看着快要睡过去的阿离,魏无羡惊慌地在她耳畔呼唤:“阿离……你别睡,你坚持住,……我这就带你去找温情!你别睡好不好,我、我唱歌给你听,……荒草……何茫茫,白杨……易萧萧,严霜……九月中,送我……去远郊……”
听着那不成调的曲子,离殇沉沉的睡了过去。她嘴角亦是带着浅浅微笑,似是梦到了什么美好的回忆。
夷陵监察寮
温情俯身自木柜中取出一卷布裹,在桌面上展开,烛光下,一整排的银器具亮得灼眼,有大小各异的银刀,刃口薄如冰片,还有银镊子、银剪子、银锤子,甚至还有一柄银锯子……
“温宁,你帮我去竹林里抓条蛇回来。”
温情指着旁边的草篓子,吩咐道。
温宁应了一声,拎着草篓子出去。
魏无羡不解道:“这是要以毒攻毒吗?”
温情抬头看了他一眼,没有说话,她把铜盆端至榻前,取出一方干净布巾,沾了水,从离殇背上的伤口擦下去。
这水并非一般的水,淌过伤口时,周遭皮肤立时泛红。
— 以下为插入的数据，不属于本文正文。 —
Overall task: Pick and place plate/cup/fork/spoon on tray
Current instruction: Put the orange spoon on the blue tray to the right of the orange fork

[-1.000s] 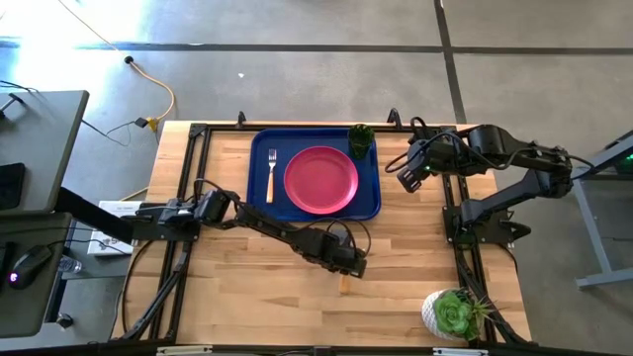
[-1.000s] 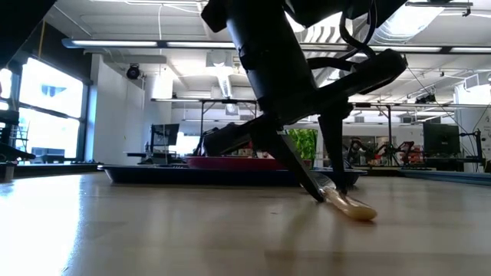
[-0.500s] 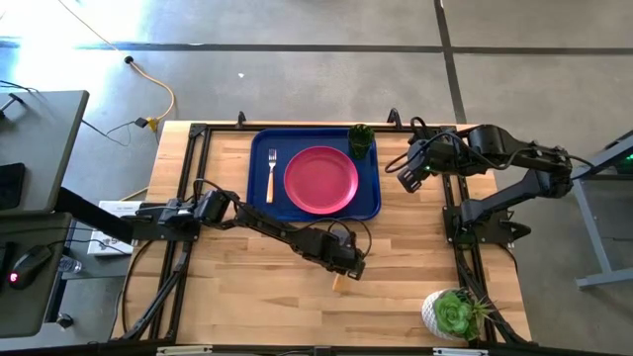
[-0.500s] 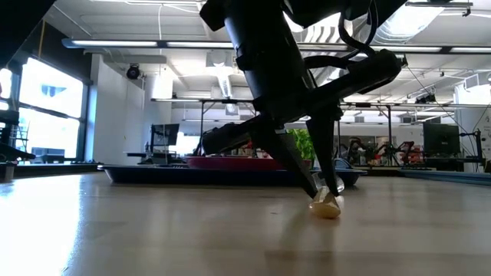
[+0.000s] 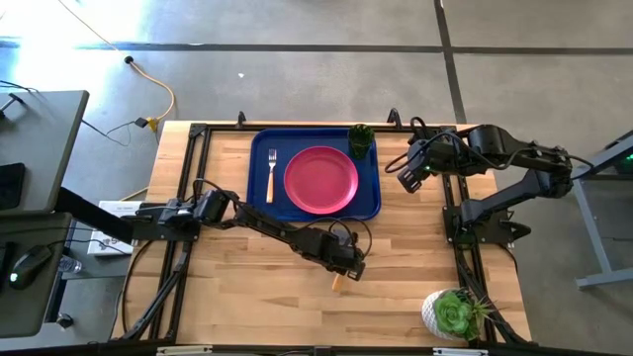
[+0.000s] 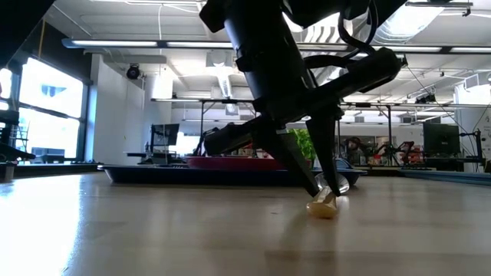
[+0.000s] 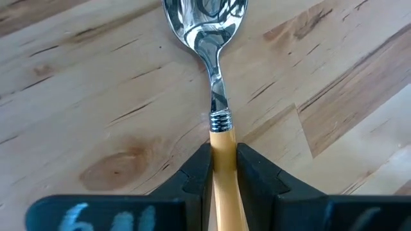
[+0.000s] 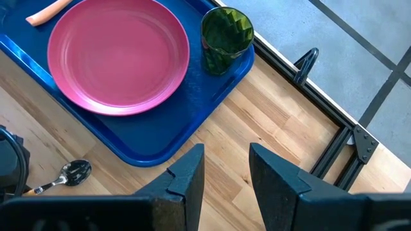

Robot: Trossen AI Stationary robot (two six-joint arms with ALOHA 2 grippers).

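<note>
Spoon (image 7: 214, 96) alone is left: plate (image 5: 320, 179), cup (image 5: 360, 139) and fork (image 5: 271, 174) already sit on the tray (image 5: 372, 203), while the left gripper (image 7: 223, 168), at six o'clock from the tray, pinches its handle; right gripper (image 8: 226, 168) waits agape at three o'clock.
</note>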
魏无羡在旁看见阿离眉间紧皱,应是十分疼痛。
将伤口反复清洗了几遍,直至周遭肌肤红得要滴出血来,温情这才取过一柄小银刀,刀刃锋利至极,将伤口切开,在从伤口处切下一小片肉。
血,一下子涌出来。
魏无羡只是在旁看着,心里都是一阵阵发紧,又看见阿离在昏迷中双手攥握成拳,想是疼痛难忍,忍不住伸手过去覆在她手上,却被她一下子紧紧握住。
温情聚精会神地将切下来的肉放在一个银盘子上,正好温宁抓了蛇回来,她打开草篓子,让小青蛇慢慢游出来。
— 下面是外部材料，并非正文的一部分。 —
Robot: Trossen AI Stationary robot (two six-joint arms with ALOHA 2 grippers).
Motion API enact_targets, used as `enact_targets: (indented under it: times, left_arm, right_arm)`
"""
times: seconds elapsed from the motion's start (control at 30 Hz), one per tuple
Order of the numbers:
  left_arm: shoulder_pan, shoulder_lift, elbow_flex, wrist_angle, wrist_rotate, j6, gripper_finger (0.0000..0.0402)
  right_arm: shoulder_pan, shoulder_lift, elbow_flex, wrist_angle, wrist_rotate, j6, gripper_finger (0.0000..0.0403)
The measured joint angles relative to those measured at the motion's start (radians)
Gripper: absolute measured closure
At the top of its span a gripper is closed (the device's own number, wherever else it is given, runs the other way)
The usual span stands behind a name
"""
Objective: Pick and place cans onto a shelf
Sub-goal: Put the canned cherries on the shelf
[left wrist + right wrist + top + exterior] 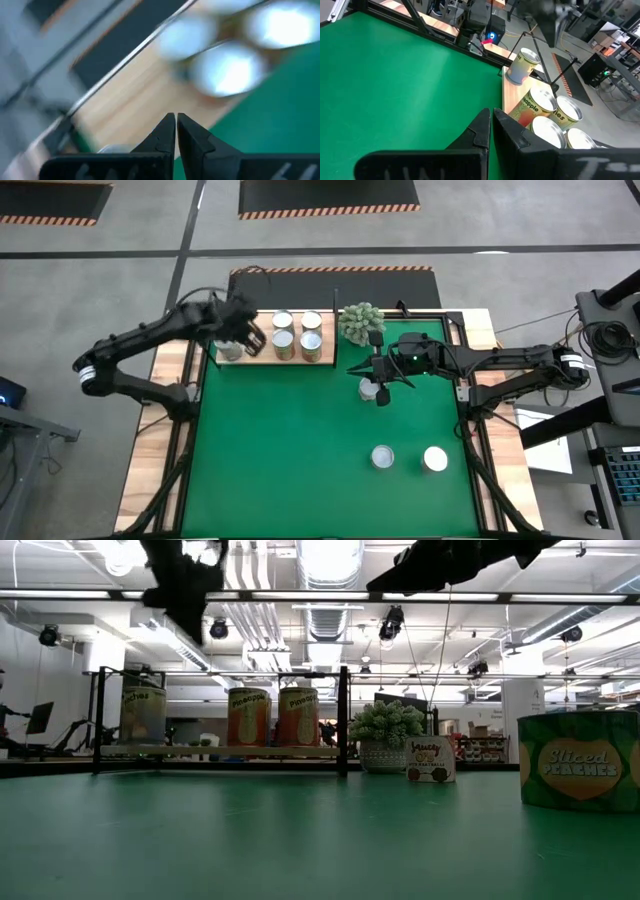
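The pale wooden shelf (pixel 258 358) lies along the green mat's far edge. Several cans stand upright on it: a group (pixel 297 332) at its right part and one can (pixel 228 351) at its left end. My left gripper (pixel 252 340) is shut and empty. It hangs above the shelf beside that left can, whose top shows below the fingers in the left wrist view (pixel 117 148). My right gripper (pixel 381 392) is shut and empty, raised above a small can (pixel 368 389) that stands on the mat near the plant. In the low view this can (pixel 430 760) stands free.
A spiky grey-green plant (pixel 360 323) in a pot stands at the shelf's right end. Two more cans (pixel 383 457) (pixel 435 459) stand on the mat near its front right. A dark frame (pixel 343 720) rises around the shelf. Open green mat (pixel 280 450) lies at the left and middle.
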State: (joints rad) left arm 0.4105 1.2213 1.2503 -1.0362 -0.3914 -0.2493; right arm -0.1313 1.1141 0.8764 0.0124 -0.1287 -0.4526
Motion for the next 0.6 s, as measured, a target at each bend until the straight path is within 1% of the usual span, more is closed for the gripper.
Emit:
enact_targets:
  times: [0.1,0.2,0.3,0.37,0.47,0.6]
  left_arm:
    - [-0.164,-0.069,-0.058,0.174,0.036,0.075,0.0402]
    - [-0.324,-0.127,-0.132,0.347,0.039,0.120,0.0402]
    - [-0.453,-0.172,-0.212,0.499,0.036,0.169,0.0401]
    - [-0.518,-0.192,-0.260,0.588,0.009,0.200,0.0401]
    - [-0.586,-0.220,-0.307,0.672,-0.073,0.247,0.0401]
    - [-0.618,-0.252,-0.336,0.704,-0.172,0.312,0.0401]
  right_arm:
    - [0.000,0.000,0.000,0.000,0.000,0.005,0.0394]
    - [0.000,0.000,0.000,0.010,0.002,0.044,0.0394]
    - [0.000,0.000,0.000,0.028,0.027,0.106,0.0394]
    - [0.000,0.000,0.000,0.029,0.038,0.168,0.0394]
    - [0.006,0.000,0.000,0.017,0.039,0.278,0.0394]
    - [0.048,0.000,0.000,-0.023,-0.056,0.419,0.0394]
有血腥味诱引着,小青蛇扭着身子,径直朝银盘游去,绕着那小片肉游了几圈,然后一口咬下去,几下就吞入腹中。
看着蛇吃下去,温情似送了口气,又仔细端详那青蛇的变化。
只见青蛇将肉吞入腹中之后,原本鳞片青翠如玉,光华流转,慢慢地,鳞片上光泽暗淡下去,青翠也一点一点褪去,呈现出灰白色,直褪到尾尖,剩下小指头长的那么一小截便不再褪了。
整条小青蛇变成了小灰蛇,唯独尾尖仍旧青翠,在空中扭动着,显得有几分有趣。
“行了,把它送回去吧。”温情将小蛇仍旧装回草篓之中,目中有慈爱之色,“过几日,它自己将毒消解了,褪下皮鳞,就能回复原来的模样。”
魏无羡忍不住插口道:“你的意思是,蛇能消解这毒,是不是她就有救了?”
温情淡淡道:“理是这么个理,但她岂能和我的蛇比,能不能救和能不能活,这是两件事。能救的未必就能活,这都得看她的命。”
魏无羡的手此时尚还握着离殇的手,听温情这么一说,只觉心里有股恶气汹涌而出“毒还不是你们温家人下的!你今天救也必须把她给我救活了!”
“你最好给我冷静点!声音这么大是想把那些温家搜查的人都给引过来吗?”
温情朝他怒道。
“魏公子,你不要着急,我姐姐一定会救离……姑娘的。”温宁拍了拍魏无羡的肩膀,安慰道。
温情看着他道:“哼!你不用用那种眼神看着我,我再跟你说一遍,温家做的事不代表我们做的事,温家造的孽不代表要我们来扛。冤有头债有主,我是夷陵这边的寮主,可我是受命上任,我是医师药师,根本没杀过什么人,你们江家人的血我更是没沾过。”
确实,从没听说过温情手下出过什么人命或惨案,只有各地都盼着她去接手的,因为温情是温家人难得行事作风正常的人,有时还能在温若寒面前说几句好话,口碑一向不错。
屋里一片静默,半晌,魏无羡开口道:“刚才是我鲁莽了,我道歉,还请问温姑娘阿离她是否还有救?”